He fell down onto a barstool. “One bottle of Olde Towne’s finest wine he said.”

"you got it" he said, filling the glass with wine and sliding it over to him
Cazelia
14-08-2007, 05:46
Kash: Been here awhile?

"six months in hell, three years working here" he said
North Calaveras
14-08-2007, 05:47
Kash: I admit ive done somethings i regret, executions, "secret police" but they all were for the right reasons, and yes i was a dictator, but not the normal kind.
Aurum Domus
14-08-2007, 05:53
"Well Kash you were a bit of an idiot if I do say so myself, especially messing with more powerful nations then yourself."
North Calaveras
14-08-2007, 05:55
Kash: And who might you be?
Vetalia
14-08-2007, 05:59
A man appears, suddenly, even randomly and enters the bar. He is dressed like a wealthy Vetalian, a three-piece gray woolen suit with modish thin black tie and fedora. He is no less than Vladimir Chernomyrdin, the former Praetor of Vetalia that was removed from office and later killed by his former Vice Praetor, Ivan Melnikov, during the takeover which eventually destroyed all vestiges of democracy in the country. His voice is thin and quiet, just like it was in life, and his eyes conceal a mournful anger that dissipates only slightly when he approaches the bar.

He orders at first in Vetalian before pausing with a pained look, realizing where he is, and then switches to surprisingly accentless English. "Do you have anything from Vetalia? It's been a long, long time since I've had a chance to drink something from my own country...."
Lach-Land
14-08-2007, 06:11
((OOC: as Lach-land was founded in the cold war and Lord Lachlan is its first and only leader...i'll have to improvise))

a short fat man wearing a prisoners clothes covered in blood and holding his head in his hands enter.
placing his head on the counter he begins to speak "i'll have you'r richest most expensive rum" this is Presidente Garb of The Democratic Union that was in place before the revolution that formed Lach-land. he mutters to himself "stupid stoner commies took over MY democracy so what if i cared more about bussinesses than the people and forged a couple of elections...hey barkeep can i use you'r telegraph i gotta get my expensive robes and get outta these filthy common clothes oh i hope the commies haven't sold them..."
Cazelia
14-08-2007, 06:12
A man appears, suddenly, even randomly and enters the bar. He is dressed like a wealthy Vetalian, a three-piece gray woolen suit with modish thin black tie and fedora. He is no less than Vladimir Chernomyrdin, the former Praetor of Vetalia that was removed from office and later killed by his former Vice Praetor, Ivan Melnikov, during the takeover which eventually destroyed all vestiges of democracy in the country. His voice is thin and quiet, just like it was in life, and his eyes conceal a mournful anger that dissipates only slightly when he approaches the bar.

He orders at first in Vetalian before pausing with a pained look, realizing where he is, and then switches to surprisingly accentless English. "Do you have anything from Vetalia? It's been a long, long time since I've had a chance to drink something from my own country...."

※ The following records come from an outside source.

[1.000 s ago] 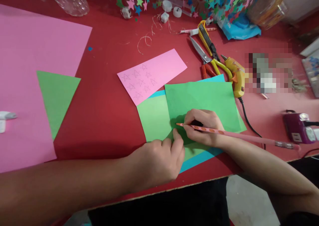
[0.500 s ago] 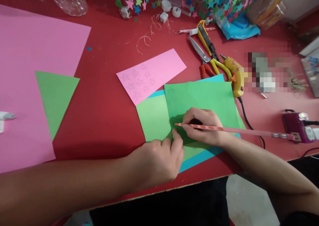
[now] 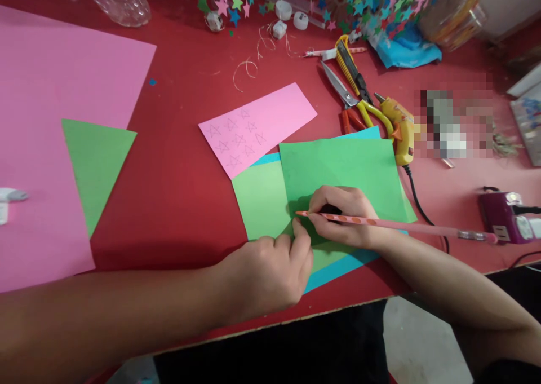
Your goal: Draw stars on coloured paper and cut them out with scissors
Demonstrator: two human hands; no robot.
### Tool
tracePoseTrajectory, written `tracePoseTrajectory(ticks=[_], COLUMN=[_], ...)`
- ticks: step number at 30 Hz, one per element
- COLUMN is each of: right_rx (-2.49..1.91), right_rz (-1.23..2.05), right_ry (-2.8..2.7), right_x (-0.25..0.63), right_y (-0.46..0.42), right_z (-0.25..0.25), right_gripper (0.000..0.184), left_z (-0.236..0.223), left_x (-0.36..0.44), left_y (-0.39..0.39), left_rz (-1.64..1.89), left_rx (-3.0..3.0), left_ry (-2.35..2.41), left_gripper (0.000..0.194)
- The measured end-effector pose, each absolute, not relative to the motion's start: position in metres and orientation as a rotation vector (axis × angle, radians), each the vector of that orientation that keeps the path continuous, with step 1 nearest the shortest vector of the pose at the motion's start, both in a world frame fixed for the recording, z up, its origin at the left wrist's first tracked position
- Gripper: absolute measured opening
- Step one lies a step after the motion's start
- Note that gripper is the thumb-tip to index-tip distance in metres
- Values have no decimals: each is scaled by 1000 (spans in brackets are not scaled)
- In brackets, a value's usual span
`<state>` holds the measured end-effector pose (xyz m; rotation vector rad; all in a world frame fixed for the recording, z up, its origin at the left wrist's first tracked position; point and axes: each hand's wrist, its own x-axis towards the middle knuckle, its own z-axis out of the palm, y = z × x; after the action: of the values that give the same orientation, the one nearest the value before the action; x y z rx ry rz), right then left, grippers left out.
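In the head view my right hand grips a slim pink pencil with orange ovals. Its tip meets the dark green paper near that sheet's left edge. My left hand is curled, its index fingertip pressing on the green paper just below the pencil tip. Underneath lie a light green paper and a blue paper. Just above to the left, a pink paper strip carries several pencil-drawn stars and overlaps the stack's corner. Any mark at the pencil tip is too small to make out.
Behind the stack lie scissors, a yellow cutter and a yellow glue gun with its cord. Large pink paper and a green triangle cover the left. A purple power socket sits at right.
The pencil's rear end has swung slightly down and left, while its tip stays almost in place. My left hand holds the same spot.
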<state>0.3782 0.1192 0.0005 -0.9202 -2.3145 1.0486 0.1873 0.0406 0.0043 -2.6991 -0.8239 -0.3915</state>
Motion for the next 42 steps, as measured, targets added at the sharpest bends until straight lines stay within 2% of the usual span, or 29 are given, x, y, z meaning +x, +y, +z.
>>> tracePoseTrajectory(ticks=[5, 12, 21, 28, 32, 34, 42], right_rx=[-1021, -1093, -1190, -1274, -1198, -1185, -995], right_rz=[1127, 1377, 1360, 1367, 1379, 1375, 1322], right_ry=[-2198, -1656, -1742, -1681, -1689, -1700, -2079], right_x=[379, 385, 382, 381, 383, 385, 386], right_y=[121, 127, 127, 140, 141, 139, 125], right_z=[5, 8, 10, 5, 6, 9, 19], right_gripper=[11, 11, 9, 11, 10, 9, 6], left_z=[5, 9, 10, 7, -2, -8, -15], left_x=[187, 184, 184, 176, 165, 162, 163], left_y=[41, 40, 46, 72, 94, 99, 100], left_rz=[-389, -334, -268, -348, -583, -598, -526], left_rx=[-2691, -2702, -2613, -2760, -2856, -2929, -2933], left_ry=[-820, -857, -956, -1055, -1341, -1409, -1395], left_gripper=[22, 25, 31, 21, 61, 71, 72])
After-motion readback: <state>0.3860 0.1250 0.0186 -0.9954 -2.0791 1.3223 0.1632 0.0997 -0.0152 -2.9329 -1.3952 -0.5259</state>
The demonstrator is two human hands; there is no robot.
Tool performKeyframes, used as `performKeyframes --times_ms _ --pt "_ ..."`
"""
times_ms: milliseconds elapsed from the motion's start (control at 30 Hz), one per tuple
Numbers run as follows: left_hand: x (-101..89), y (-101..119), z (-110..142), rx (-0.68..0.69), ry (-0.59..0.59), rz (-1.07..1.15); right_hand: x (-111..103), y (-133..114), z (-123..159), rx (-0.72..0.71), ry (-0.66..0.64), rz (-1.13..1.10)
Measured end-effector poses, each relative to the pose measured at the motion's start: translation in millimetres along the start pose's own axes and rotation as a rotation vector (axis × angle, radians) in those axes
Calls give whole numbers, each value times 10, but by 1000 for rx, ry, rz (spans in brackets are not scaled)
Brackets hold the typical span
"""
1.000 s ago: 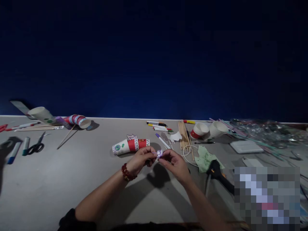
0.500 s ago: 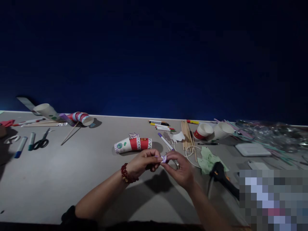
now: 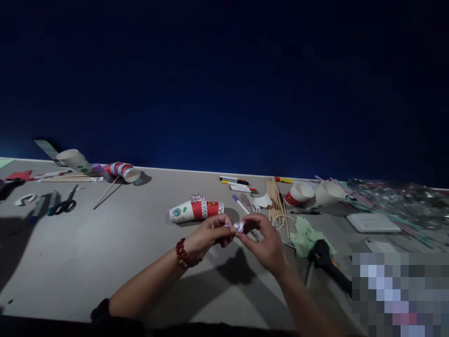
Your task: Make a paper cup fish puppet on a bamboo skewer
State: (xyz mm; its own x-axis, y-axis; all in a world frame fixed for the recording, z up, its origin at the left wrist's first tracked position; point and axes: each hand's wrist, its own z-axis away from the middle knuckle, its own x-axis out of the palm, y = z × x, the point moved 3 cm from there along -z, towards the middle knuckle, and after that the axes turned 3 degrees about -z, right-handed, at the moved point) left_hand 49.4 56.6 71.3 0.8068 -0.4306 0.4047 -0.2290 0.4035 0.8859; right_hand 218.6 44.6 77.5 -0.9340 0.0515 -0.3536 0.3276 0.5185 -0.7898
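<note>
Paper scrap pinched between both hands

Paper, a small white-and-purple scrap (image 3: 239, 226), is sitting between the fingertips of both hands, held in the air just above the grey tabletop (image 3: 105, 252). The left hand (image 3: 209, 235), with a red bead bracelet (image 3: 182, 253) on its wrist, is pinching the scrap's left edge; the right hand (image 3: 264, 239) is closing thumb and forefinger on its right edge. Both hands are narrow, fingers curled in tight around it. Compared with a second ago, the scrap is looking more crumpled and folded in on itself, and the hands are sitting slightly closer together, which suggests the piece is being folded or rolled rather than set down.

Just behind the hands, a decorated paper cup with red and white bands (image 3: 196, 210) is lying on its side. To the right, a purple-capped marker (image 3: 241, 204), a bundle of wooden sticks (image 3: 277, 202) and two open paper cups (image 3: 300, 193) are resting near each other. A black glue gun (image 3: 324, 260) is lying on a pale green paper piece (image 3: 304, 232) near the right forearm. Far left, scissors (image 3: 66, 204) and another decorated cup (image 3: 122, 170) are lying well apart from the work.
</note>
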Motion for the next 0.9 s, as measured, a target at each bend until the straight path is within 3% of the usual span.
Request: performKeyframes --times_ms 100,200,433,533,700,833,900 --pt "-48 98 17 133 55 -64 151 74 18 242 -15 -263" --pt "-96 185 52 214 63 -144 289 60 21 372 -50 -468" --pt "-174 319 140 448 179 -547 413 18 -25 452 14 -643" --pt "-171 357 175 553 257 -761 431 23 -68 438 36 -626" --pt "-163 364 200 584 345 -798 446 -15 -111 308 109 -502" --pt "-124 416 247 773 389 -880 451 -60 -121 166 170 -373" --pt "-103 447 281 871 382 -902 430 -108 -133 31 185 -326"
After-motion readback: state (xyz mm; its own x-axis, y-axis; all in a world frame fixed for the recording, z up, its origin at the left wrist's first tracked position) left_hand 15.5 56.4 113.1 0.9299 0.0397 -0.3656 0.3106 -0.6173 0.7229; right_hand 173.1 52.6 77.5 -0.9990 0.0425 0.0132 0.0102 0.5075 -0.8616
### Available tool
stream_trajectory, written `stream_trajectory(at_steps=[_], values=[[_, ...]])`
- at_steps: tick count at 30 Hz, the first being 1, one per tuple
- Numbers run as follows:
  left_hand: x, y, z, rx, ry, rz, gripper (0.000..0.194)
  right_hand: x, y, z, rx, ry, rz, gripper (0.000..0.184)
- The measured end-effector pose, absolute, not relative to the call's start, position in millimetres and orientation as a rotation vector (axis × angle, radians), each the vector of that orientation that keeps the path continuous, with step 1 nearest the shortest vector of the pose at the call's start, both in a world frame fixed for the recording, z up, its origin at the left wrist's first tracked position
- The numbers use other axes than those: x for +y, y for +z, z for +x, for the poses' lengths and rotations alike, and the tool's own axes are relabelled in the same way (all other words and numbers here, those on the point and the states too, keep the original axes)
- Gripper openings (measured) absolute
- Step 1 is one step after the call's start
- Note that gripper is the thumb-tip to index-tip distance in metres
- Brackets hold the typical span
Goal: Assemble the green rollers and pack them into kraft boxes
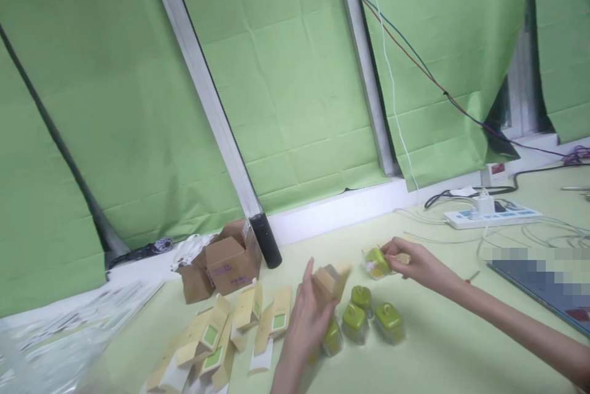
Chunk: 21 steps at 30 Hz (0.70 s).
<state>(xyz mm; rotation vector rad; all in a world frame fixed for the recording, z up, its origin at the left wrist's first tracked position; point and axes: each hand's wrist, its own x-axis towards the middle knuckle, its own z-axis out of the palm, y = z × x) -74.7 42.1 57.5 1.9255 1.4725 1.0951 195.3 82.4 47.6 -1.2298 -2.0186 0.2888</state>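
My left hand (pixel 308 314) is closed round a small tan carton (pixel 328 282) with its flaps open, held upright above the table. Farther right, my right hand (pixel 412 263) grips a small clear jar with a green lid (pixel 377 262), just off the table's surface. Between the hands stand several more green-lidded jars (pixel 369 317) in a loose group. To the left lie several flat tan cartons with green labels (pixel 230 329), spread in a heap.
An open brown cardboard box (pixel 225 263) and a black cylinder (pixel 265 240) sit near the back wall. A white power strip (pixel 491 217) with cables lies at the back right. Clear plastic wrap (pixel 50 345) covers the left corner. A dark flat object (pixel 548 286) lies at right.
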Motion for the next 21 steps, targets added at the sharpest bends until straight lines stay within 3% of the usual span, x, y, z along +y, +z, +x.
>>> stream_trajectory(at_steps=[3, 7, 10, 12, 16, 21], values=[[49.5, 54.7, -73.0, 1.281, 1.307, 1.423, 0.086, 93.4, 30.8, 213.4, -2.1, 0.26, -1.292, 0.01], [51.2, 55.3, -61.1, 0.998, 1.324, 0.971, 0.065, 90.1, 17.9, 201.7, -2.222, 0.198, -1.308, 0.012], [52.4, 57.0, -54.0, 0.908, 1.314, 0.828, 0.043, 81.0, 27.7, 170.7, -2.285, 0.013, -1.13, 0.047], [54.7, 58.5, -53.5, 0.861, 1.283, 0.795, 0.031, 78.6, 39.6, 146.2, -2.354, -0.29, -0.857, 0.056], [60.0, 62.9, -66.4, 0.794, 1.26, 0.684, 0.017, 89.3, 56.5, 107.2, -2.385, -0.762, -0.44, 0.037], [60.3, 69.1, -89.7, 0.794, 1.322, 0.586, 0.018, 108.5, 44.6, 88.3, -2.382, -0.783, -0.37, 0.026]])
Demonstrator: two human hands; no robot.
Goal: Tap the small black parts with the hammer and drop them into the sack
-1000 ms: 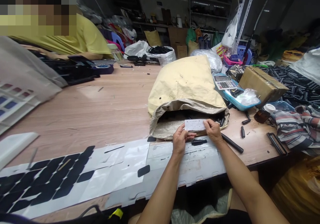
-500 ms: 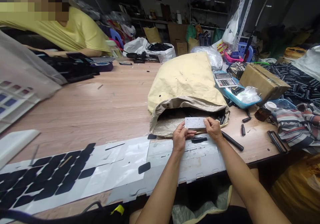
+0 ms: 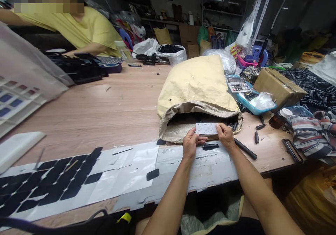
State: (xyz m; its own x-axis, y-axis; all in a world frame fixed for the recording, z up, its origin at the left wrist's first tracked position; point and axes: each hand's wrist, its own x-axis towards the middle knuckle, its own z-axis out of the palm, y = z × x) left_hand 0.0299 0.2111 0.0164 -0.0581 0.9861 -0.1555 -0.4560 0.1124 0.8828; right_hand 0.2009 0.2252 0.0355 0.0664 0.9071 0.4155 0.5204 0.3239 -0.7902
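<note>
White slip: held before the open mouth of the sack, long axis from nine to three o'clock.
Left hand: holds the slip's left end; from it, the slip lies toward two o'clock.
Right hand: pinches the right end, slip toward ten o'clock.
Nearer hand: neither, I see both touching it.

The card looks like smooth, dull paper. The sack looks like rough woven plastic with creases. The table looks like smooth wood with a soft shine. Along its near edge, the sheet is slick and glossy. Toward its right edge, the box looks like cardboard, the tray is smooth plastic, and the striped cloth looks soft and wrinkly.
</note>
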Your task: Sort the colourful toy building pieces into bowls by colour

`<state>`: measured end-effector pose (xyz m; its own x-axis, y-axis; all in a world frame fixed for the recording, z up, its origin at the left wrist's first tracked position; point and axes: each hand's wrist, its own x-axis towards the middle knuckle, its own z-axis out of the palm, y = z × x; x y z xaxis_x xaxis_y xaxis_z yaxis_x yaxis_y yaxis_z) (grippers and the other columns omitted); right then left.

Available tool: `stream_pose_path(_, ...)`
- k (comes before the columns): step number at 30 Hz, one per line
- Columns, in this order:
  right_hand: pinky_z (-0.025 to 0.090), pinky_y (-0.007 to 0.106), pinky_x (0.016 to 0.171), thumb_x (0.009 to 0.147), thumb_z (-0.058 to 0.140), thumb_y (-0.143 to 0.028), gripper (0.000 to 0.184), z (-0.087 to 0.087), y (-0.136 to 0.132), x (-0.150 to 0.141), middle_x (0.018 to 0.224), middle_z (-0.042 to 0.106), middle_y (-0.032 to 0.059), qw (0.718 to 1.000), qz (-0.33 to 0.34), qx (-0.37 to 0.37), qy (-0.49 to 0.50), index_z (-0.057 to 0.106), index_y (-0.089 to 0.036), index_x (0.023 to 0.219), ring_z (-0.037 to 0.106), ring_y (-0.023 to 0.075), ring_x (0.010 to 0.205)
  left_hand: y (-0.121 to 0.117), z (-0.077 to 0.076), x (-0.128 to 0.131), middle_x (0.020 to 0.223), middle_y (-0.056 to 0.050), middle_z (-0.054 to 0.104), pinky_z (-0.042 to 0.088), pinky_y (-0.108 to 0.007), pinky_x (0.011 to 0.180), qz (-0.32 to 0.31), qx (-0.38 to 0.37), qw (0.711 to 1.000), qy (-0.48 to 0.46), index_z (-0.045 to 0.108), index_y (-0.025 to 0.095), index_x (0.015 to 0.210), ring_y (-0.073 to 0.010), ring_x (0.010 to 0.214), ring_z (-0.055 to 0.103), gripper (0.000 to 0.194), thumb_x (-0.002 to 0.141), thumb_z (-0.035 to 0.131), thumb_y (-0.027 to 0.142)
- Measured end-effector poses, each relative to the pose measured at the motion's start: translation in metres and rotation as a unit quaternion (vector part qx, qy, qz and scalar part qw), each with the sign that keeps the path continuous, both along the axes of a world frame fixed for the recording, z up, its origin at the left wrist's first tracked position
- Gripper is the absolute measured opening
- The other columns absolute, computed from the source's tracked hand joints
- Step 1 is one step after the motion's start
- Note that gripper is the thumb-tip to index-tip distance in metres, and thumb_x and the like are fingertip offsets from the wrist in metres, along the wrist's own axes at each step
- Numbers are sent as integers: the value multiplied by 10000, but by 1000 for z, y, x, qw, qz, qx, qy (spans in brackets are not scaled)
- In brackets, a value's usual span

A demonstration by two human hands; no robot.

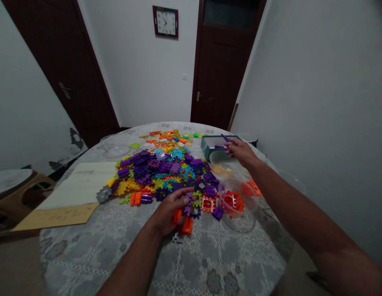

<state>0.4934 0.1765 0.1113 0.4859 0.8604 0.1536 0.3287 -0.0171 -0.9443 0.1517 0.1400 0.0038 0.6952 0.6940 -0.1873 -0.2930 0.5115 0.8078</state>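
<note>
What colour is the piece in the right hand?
Purple. The piece in the right hand shows best in the head view.

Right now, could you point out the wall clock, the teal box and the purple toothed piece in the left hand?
Wall clock point(165, 22): head view, middle of its white face.
Teal box point(209, 153): head view, its outer near wall.
Purple toothed piece point(188, 207) in the left hand point(168, 209): head view, its toothed flat side.

The right arm point(289, 201) extends farther forward with pinched fingers point(234, 144), the left arm point(137, 253) nearer with curled fingers point(182, 191)
</note>
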Motion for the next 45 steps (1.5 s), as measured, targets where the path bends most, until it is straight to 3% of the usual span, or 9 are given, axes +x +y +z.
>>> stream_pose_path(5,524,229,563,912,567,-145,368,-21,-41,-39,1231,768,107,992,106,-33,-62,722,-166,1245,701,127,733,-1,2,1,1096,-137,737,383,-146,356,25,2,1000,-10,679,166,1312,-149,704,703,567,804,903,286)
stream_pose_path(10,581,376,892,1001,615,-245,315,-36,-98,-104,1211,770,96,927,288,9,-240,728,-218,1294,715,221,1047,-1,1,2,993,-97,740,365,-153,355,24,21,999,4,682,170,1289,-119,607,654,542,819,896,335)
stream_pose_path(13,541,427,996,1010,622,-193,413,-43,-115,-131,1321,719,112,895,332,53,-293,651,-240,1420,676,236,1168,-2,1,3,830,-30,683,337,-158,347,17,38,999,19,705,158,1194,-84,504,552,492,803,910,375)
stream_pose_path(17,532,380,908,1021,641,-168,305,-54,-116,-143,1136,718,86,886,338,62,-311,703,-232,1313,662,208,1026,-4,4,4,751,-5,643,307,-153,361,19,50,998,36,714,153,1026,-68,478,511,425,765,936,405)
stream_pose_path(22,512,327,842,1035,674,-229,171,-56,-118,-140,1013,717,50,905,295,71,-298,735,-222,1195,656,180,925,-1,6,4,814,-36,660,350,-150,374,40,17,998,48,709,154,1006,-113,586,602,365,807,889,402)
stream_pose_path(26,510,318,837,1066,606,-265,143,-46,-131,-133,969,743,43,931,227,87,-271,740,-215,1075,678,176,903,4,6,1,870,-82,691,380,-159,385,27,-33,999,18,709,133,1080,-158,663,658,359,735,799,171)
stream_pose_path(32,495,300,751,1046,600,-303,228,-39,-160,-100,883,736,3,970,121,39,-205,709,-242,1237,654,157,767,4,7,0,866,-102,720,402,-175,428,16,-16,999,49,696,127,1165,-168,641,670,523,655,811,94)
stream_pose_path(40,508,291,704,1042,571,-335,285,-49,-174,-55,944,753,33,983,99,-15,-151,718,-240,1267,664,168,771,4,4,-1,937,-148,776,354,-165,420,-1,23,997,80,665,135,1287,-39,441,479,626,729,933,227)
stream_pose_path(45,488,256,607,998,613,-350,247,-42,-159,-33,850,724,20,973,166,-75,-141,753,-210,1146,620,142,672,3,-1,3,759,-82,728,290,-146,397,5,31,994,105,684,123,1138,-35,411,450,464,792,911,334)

"i sure do" said Remmington
North Calaveras
14-08-2007, 06:15
Kash looked at the man that entered: Capatalist bastard.
Vetalia
14-08-2007, 06:18
"Wonderful. I'd like a glass of Vetalian wine, preferably a '59 Petrovsk, if you have it on hand..." He paused, "...and don't think I'm not aware of what's going on in my home country. I want to apologize on behalf of my nation for anything they've done in recent years. We weren't always this way, you know...at least not when I was in office, nor any of the men that came before me. To think my generation fought and died in the Revolution only to see it turn in to the same hellhole we fought against in '55."
Cazelia
14-08-2007, 06:21
((OOC: as Lach-land was founded in the cold war and Lord Lachlan is its first and only leader...i'll have to improvise))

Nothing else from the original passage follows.